This project is an experiment and there is no active development and/or maintenance of the codebase. Fork at your own risk! In the unlikely event that there are further updates, the LC Labs team will announce it through our communication channels. Sign up for our listserv on labs.loc.gov, follow us on Twitter @LC_Labs, and watch #CitizenDJ.
The Citizen DJ project invites the public to make hip hop music using the Library’s public audio and moving image collections. By embedding these materials in hip hop music, listeners can discover items in the Library's vast collections that they likely would never have known existed.
This document is for people with software development experience who are interested in:
- Extending the functionality of this app for their own use
- Creating their own instance of this app using their own content
This process is currently under major (re)construction; please email LC-Labs@loc.gov if you intend to use this for your own audio collections, and I will let you know when this is ready.
-
Fork this repository to your own account via the button on the top-right corner of this repository
-
Clone the new repository to your local environment, e.g.
git clone https://github.com/YOUR-USERNAME/citizen-dj.git
-
To keep up-to-date with the Citizen DJ core codebase, add
git remote add upstream https://github.com/LibraryOfCongress/citizen-dj.git
Now to check for new changes without automatically merging, you can run:
git fetch upstream
Now you can selectively merge the changes from the upstream repository. For more information, check out this guide to syncing forks
-
Now run the following Python script (coming soon) that will reset the application to a boilerplate (it will remove the default Library of Congress collections and content)
python3 reset_to_boilerplate.py
(coming soon)
For this walkthrough, I will use the following use-case: using this app for your own audio collections. In this case, there's some small tweaks you'll have to do to the app first:
-
Copy the folder
/_sample_app/_collections/
and copy to/_collections/
. -
To start, you must create a config markdown file for each of your collections. In this example we'll use the Variety Stage collection. A sample config markdown file can be found in the newly created
/collections/
folder. You can leave this as-is for now, but you can rename/edit to fit your own collections; one markdown file per collection. -
Then run the following command to generate the other necessary pages for the collections in the
/collections/
directory:python3 sync_collections.py -dir "_collections"
This will create the necessary collections files in
_explore/
,_remix/
, and_use/
directories. Alternatively, you can create these manually. If so, you will need to update thelayout
andpermalink
fields.
The next steps will go through a (long) series of scripts that process audio from loc.gov.
These scripts are maintained in a separate open-source code repository.
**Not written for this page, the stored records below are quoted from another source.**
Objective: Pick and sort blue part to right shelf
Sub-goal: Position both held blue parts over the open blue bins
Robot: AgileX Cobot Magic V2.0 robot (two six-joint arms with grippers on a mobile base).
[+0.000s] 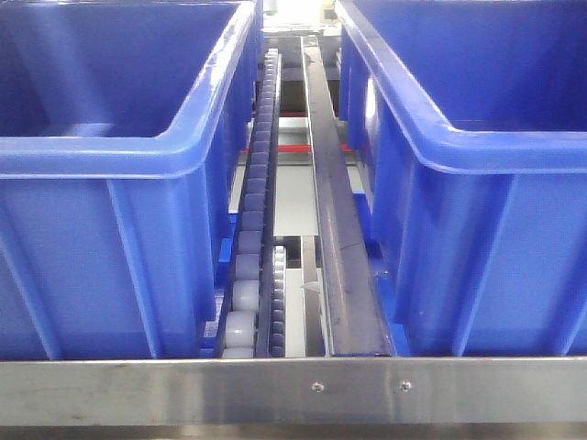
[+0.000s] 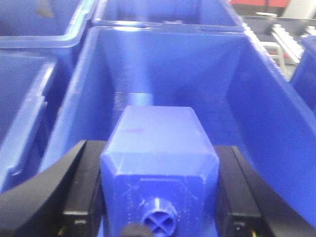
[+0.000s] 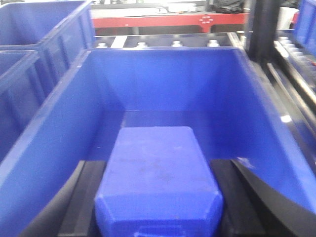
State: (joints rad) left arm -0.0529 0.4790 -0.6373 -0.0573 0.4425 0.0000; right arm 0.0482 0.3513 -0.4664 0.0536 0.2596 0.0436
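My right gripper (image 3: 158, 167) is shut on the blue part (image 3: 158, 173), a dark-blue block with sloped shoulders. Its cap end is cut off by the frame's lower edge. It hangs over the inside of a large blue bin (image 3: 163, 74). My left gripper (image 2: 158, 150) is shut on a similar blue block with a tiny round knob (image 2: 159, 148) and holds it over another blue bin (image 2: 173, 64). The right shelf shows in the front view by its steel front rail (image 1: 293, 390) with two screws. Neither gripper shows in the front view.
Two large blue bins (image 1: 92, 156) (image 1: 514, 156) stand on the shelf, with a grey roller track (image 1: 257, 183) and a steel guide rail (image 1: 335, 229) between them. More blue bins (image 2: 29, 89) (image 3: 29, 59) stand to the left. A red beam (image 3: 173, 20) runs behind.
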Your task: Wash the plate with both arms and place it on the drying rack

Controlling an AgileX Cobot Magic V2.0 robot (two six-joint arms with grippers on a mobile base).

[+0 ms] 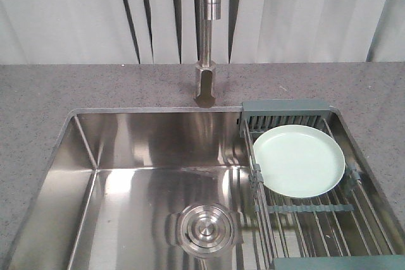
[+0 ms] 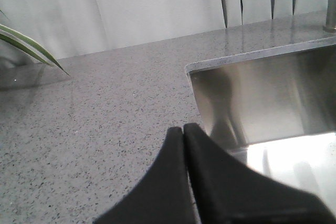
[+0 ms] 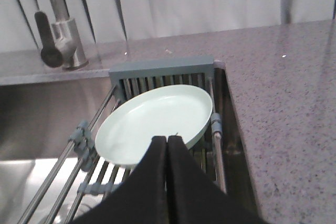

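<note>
1. We see the plate (image 1: 299,160) lying flat on the bars of the drying rack (image 1: 316,219), which spans the right end of the sink (image 1: 126,175); the plate sits toward the rack's back end, near its slotted caddy (image 1: 285,113).
2. Our left pincer (image 2: 183,128) is closed on nothing, over the tabletop (image 2: 105,108) just left of the sink's corner.
3. Our right pincer (image 3: 167,139) is likewise closed and empty, hovering at the plate's near rim.
4. We judge the plate stiff, light and smooth, so probably slippery once wet.
5. Its low raised rim is the only hold; we would open the right pincer and pinch the near edge where it overhangs the bars.
</note>
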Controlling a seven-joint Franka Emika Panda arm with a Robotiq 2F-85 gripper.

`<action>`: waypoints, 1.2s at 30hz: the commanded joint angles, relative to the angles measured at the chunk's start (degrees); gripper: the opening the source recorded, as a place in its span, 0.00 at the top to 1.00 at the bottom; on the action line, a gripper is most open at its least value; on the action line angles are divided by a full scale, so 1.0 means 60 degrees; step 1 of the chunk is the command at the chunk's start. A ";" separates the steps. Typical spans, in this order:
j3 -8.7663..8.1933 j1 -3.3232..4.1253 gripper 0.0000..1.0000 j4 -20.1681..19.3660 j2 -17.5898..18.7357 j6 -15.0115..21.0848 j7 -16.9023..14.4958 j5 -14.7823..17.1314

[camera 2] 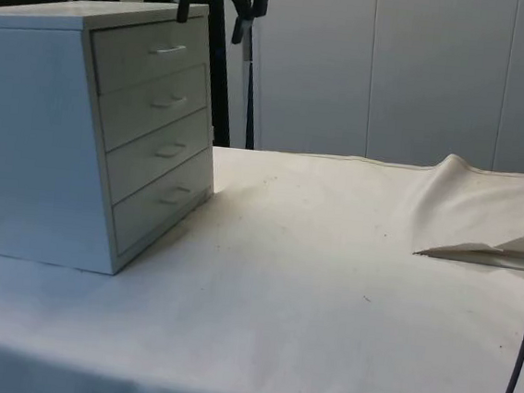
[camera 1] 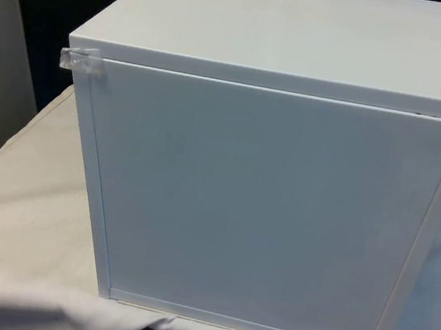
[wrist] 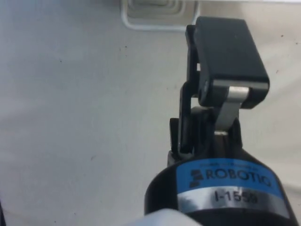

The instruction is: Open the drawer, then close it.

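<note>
The chest of drawers (camera 2: 92,134) sits on the white cloth (camera 2: 328,286), four drawers stacked in its front, and all four lie flush with the frame, each with a small pale handle. The top drawer (camera 2: 155,53) carries its handle (camera 2: 167,49) just under the lid. In the front view the chest (camera 1: 264,203) turns a plain white back panel to us, with a scrap of clear tape (camera 1: 83,59) stuck on the upper corner at the front view's left.

Up above, the gripper (camera 2: 214,1) hangs over the chest's top front edge, its dark fingers pointing down, one fingertip (camera 2: 181,10) close to the lid's rim and the other out past the drawer fronts. From the wrist the gripper (wrist: 207,89) shows its black finger (wrist: 225,52) edge on, with a drawer handle (wrist: 157,14) beyond the fingertips and the cloth (wrist: 70,117) below. The fingers hold nothing; how wide the jaws stand I cannot tell

Further along from the jaws, the cloth rises into a fold (camera 2: 469,212) towards the far side of the table
</note>
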 commanded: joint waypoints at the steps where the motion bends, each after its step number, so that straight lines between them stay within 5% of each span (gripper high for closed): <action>1: -0.0010 0.0010 0.00 -0.0057 0.0038 0.0210 -0.0172 0.0162; 17: 0.0038 0.0019 0.00 -0.0315 0.0134 0.0859 -0.0831 0.0392; 36: 0.0334 0.0067 0.00 -0.0697 0.0325 0.1633 -0.1003 0.0095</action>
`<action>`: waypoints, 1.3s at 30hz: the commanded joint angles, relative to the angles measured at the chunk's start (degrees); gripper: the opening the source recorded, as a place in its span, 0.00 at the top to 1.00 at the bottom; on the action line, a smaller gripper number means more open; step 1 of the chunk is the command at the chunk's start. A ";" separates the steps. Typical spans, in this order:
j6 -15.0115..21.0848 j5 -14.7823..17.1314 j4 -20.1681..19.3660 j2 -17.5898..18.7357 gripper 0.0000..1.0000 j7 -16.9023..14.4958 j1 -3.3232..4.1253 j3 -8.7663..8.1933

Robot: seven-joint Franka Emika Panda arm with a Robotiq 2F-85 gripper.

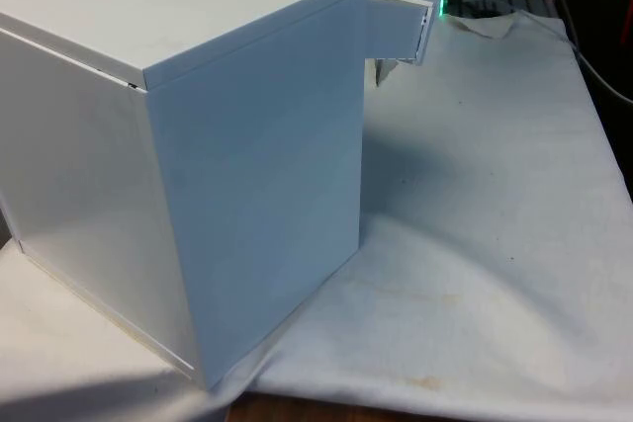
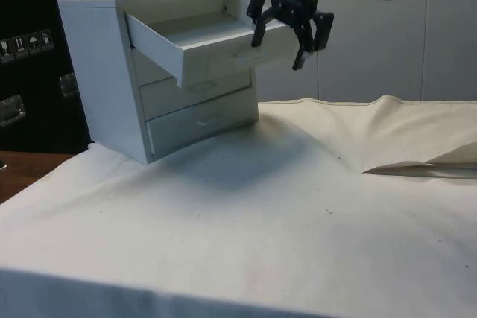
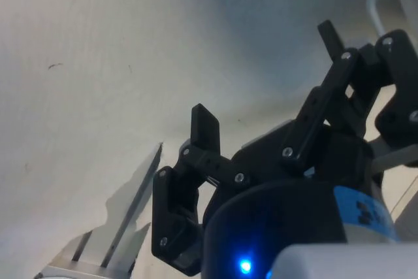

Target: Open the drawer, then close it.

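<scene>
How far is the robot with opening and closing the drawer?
Done: the top drawer of the chest stands pulled out, while the two below sit flush. In hand: the gripper hangs at the drawer's front with fingers spread, gripping nothing. Left: pushing the drawer back in; it is still open, also seen sticking out in the front view.

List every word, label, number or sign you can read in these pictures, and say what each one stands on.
No text can be read.
Small white pictogram stickers stand on the dark cabinet behind the white wooden chest of drawers in the side view: too small to read.
The chest, its pulled-out top drawer and the white cloth bear no text.
</scene>
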 commanded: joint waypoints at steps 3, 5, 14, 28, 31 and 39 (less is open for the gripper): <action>-0.11 -2.01 0.46 0.69 0.00 0.74 -0.97 1.09; -0.29 -2.58 0.63 1.03 0.00 0.74 -0.97 1.20; -1.49 -5.67 0.97 1.78 0.00 0.92 -1.09 1.32; -3.95 -8.48 1.43 2.69 0.00 0.92 -1.09 1.20; -4.53 -8.94 1.55 2.69 0.00 1.15 -0.92 1.32; -4.64 -8.88 1.43 2.58 0.00 1.20 -0.63 1.66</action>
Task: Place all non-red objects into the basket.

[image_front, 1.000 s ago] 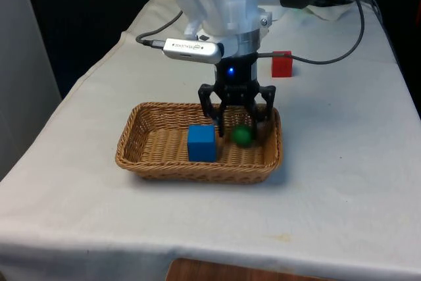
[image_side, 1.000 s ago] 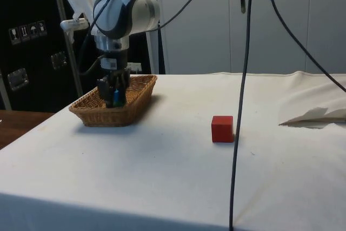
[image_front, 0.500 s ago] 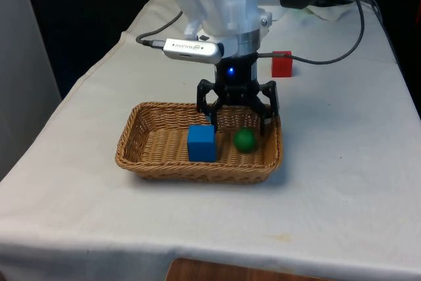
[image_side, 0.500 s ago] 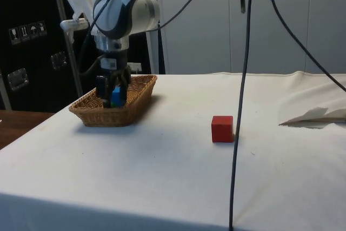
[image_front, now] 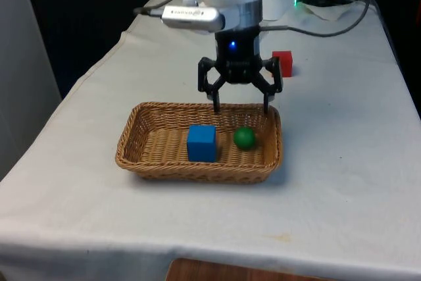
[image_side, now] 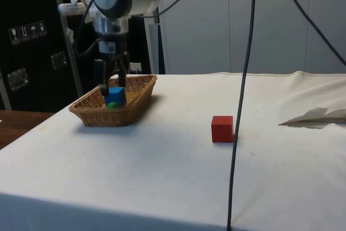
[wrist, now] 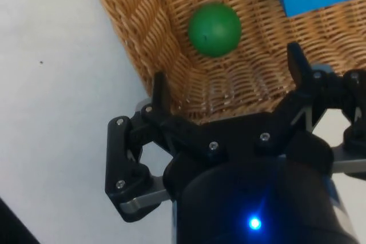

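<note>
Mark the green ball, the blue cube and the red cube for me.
green ball (image_front: 244, 138): front view, middle of its face.
blue cube (image_front: 201, 143): front view, its front face.
red cube (image_side: 222, 129): side view, its near face.

– What is seen under everything?
– A worktop (image_front: 342, 182) is covered by a white cloth (image_side: 162, 177), which is rumpled into a fold (image_side: 316, 113) at the side view's right.

– And around it?
– A black cable (image_side: 241, 90) is hung down in front; a dark cabinet (image_side: 27, 52) is seen behind, and brown wood (image_front: 217, 271) below the cloth's edge.
</note>
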Tool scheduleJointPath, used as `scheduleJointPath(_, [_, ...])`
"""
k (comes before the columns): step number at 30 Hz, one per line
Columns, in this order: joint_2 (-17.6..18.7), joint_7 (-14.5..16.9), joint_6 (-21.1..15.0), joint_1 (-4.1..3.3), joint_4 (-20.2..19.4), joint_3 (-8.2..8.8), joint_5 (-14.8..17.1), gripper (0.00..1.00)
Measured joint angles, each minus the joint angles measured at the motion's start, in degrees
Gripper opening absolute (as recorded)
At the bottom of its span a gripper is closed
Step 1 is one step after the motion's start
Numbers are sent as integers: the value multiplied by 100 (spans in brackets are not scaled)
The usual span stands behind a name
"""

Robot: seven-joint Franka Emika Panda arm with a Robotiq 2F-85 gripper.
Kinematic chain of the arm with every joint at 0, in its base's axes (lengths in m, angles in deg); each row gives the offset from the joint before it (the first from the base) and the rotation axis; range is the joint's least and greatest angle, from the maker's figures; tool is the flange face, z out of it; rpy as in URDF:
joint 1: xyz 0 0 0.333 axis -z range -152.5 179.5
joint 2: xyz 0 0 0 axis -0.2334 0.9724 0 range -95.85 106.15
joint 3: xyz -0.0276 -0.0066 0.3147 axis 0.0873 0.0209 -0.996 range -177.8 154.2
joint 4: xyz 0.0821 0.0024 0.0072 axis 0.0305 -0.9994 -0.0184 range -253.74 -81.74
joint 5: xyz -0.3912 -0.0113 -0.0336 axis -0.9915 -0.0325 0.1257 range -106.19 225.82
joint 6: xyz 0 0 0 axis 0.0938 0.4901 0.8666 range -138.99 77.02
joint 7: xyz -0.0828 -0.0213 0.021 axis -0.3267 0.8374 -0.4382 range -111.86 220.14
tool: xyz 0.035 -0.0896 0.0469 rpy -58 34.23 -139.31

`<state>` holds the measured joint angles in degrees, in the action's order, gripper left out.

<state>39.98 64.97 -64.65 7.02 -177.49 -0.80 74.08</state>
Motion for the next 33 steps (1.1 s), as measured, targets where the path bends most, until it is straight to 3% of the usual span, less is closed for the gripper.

I intend to move the relevant scripts into this repository in the near future
-
Install requirements. To complete the full workflow, the core libraries needed are:
- Python (I have developed this using 3.6)
- SciPy for math functions (probably already installed)
- FFmpeg and FFprobe for working with media files;
ffmpeg
andffprobe
commands must work - LibROSA for audio analysis
- Pydub for audio manipulation
- scikit-learn for statistics and machine learning features (e.g. TSNE, clustering, classification)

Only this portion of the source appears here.